“——咳咳!”江盈被辣椒汁嗆到。


    手邊多了一杯清水,她瞥一眼男人,“謝謝。”端起來一飲而盡。


    對坐上的男人握著刀叉優雅地用餐,漫不經心地說:“從未見過這麽不拘一格的醫生。”


    “謝謝誇獎。”


    傅書辛:“沒誇。”


    “傅總難道不是在讚我特別?”江盈自信地挑眉,端起剩下的食物走向廚房。


    小趙發出一陣低笑,接觸到傅書辛警告的眼神,連忙別開臉假意四下張望。


    傅書辛所了解的江盈性格就是如此,骨子裏的隨性灑脫和她的職業極不相符。
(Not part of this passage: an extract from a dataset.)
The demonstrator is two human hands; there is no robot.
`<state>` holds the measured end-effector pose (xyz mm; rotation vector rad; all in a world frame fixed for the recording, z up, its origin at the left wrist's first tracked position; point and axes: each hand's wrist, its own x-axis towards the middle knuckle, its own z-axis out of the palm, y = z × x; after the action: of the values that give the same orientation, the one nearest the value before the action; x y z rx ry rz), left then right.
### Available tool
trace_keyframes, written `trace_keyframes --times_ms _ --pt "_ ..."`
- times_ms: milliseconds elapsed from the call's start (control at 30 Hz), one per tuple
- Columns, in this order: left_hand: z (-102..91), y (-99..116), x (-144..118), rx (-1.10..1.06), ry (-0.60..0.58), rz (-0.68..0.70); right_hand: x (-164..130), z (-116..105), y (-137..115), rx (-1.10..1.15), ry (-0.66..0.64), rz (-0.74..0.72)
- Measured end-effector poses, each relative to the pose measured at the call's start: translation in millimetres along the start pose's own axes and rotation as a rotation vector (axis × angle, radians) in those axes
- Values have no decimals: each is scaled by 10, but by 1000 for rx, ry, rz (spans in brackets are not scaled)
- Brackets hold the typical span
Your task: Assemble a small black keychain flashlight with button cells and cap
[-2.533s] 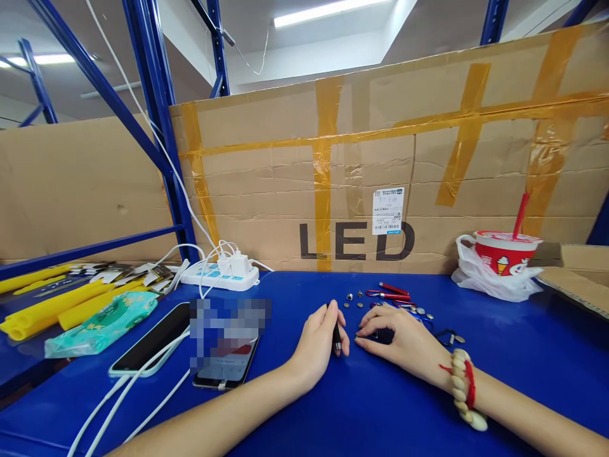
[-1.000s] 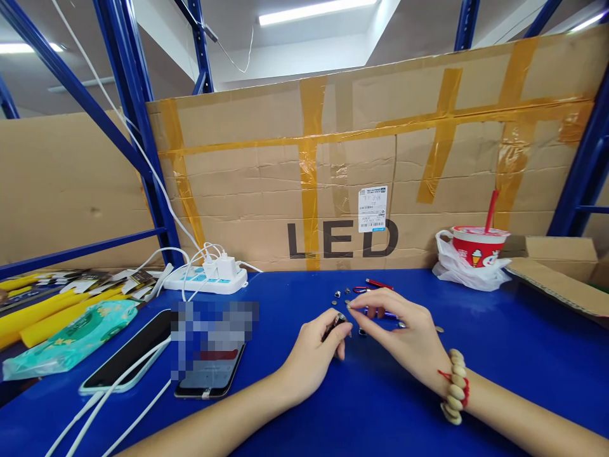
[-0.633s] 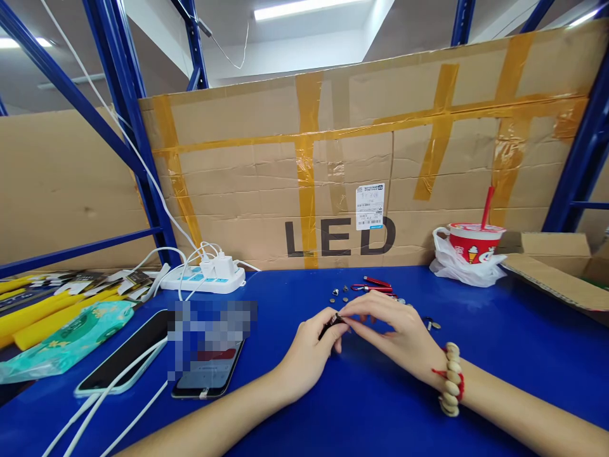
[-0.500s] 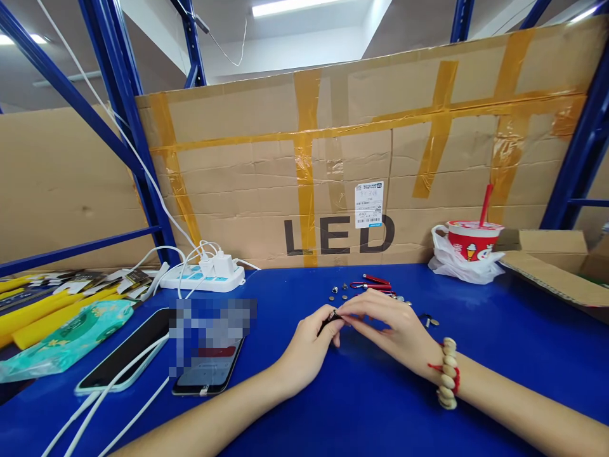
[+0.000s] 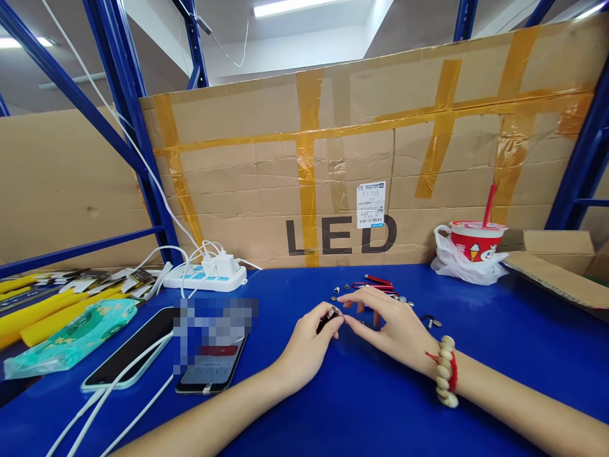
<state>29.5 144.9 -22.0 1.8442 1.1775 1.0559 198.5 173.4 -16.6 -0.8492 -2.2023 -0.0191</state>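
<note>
While both forearms rest on the blue tabletop (image 5: 523, 343), the left hand (image 5: 307, 346) is curled around a small black cylinder (image 5: 327, 318), pinching it between thumb and fingers with its metal-tipped end pointing toward one o'clock. The right hand (image 5: 390, 324) sits just beside it at three o'clock, fingers spread loosely, thumb and forefinger nearly touching the cylinder's tip; whether they grip anything is too small to tell. A beaded bracelet (image 5: 445, 371) circles the right wrist. At twelve o'clock from the hands lie scattered button cells (image 5: 340, 290) and thin red tubes (image 5: 378, 282). Farther out at two o'clock stands a red drink cup (image 5: 476, 241) in a white bag. At nine o'clock lie two phones (image 5: 212, 371), and at ten o'clock a white power strip (image 5: 207, 276) sits against the taped cardboard box (image 5: 266, 190).
</note>
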Motion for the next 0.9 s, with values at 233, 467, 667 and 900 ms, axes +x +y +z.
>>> trace_keyframes --times_ms 233,467,667,900 --pt "0 -7 13 -15 48 -49 64 -78 -40 -201 -272 301" --pt "-15 -18 14 -64 83 -64 24 -6 105 -93 -370 295" --pt "-14 -43 21 -75 64 -39 31 30 109 -11 -339 256" --pt "-5 -42 19 -50 54 -43 23 21 79 45 -320 196"
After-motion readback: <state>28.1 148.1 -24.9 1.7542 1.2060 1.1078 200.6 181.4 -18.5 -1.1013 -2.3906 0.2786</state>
她堅韌從容,總能擺出一副高冷穩重的姿態,分明理性得可怕,卻又總在不經意間流露出可愛任性的小女人模樣。


    就是這樣一個矛盾的綜合體。


    小趙看著心情頗好的老板。印象中,總裁從不跟別人一塊吃飯,零緋聞,零約會,無論多麽有耐心有才華的女人也無法打動他。


    但這位江醫生……總裁對她似乎和別人不一樣。


    傅書辛看著走遠的女人,突然說:“幾年前替我擋子彈的那個女孩。”


    小趙猛地抬頭:“總裁的意思是……”


    “不錯,就是她。”


    如果不是她喚醒他,不停地和他說話,冒險留下陪在他身邊,他可能熬不過那晚。


    小趙比傅書辛年長,多少知道一些事情緣由。


    幾年前,傅書辛隨父親去往剛果處理一樁生意,沒想到突然與合作多年的友人起了爭執,兩家公司當即鬧翻解約。傅老先生不放心對方的人品,似乎早有防備,吩咐傅書辛先行回國,特派小趙跟在身邊。盡管小趙一身本領,也難敵對方早有預謀的四麵伏擊。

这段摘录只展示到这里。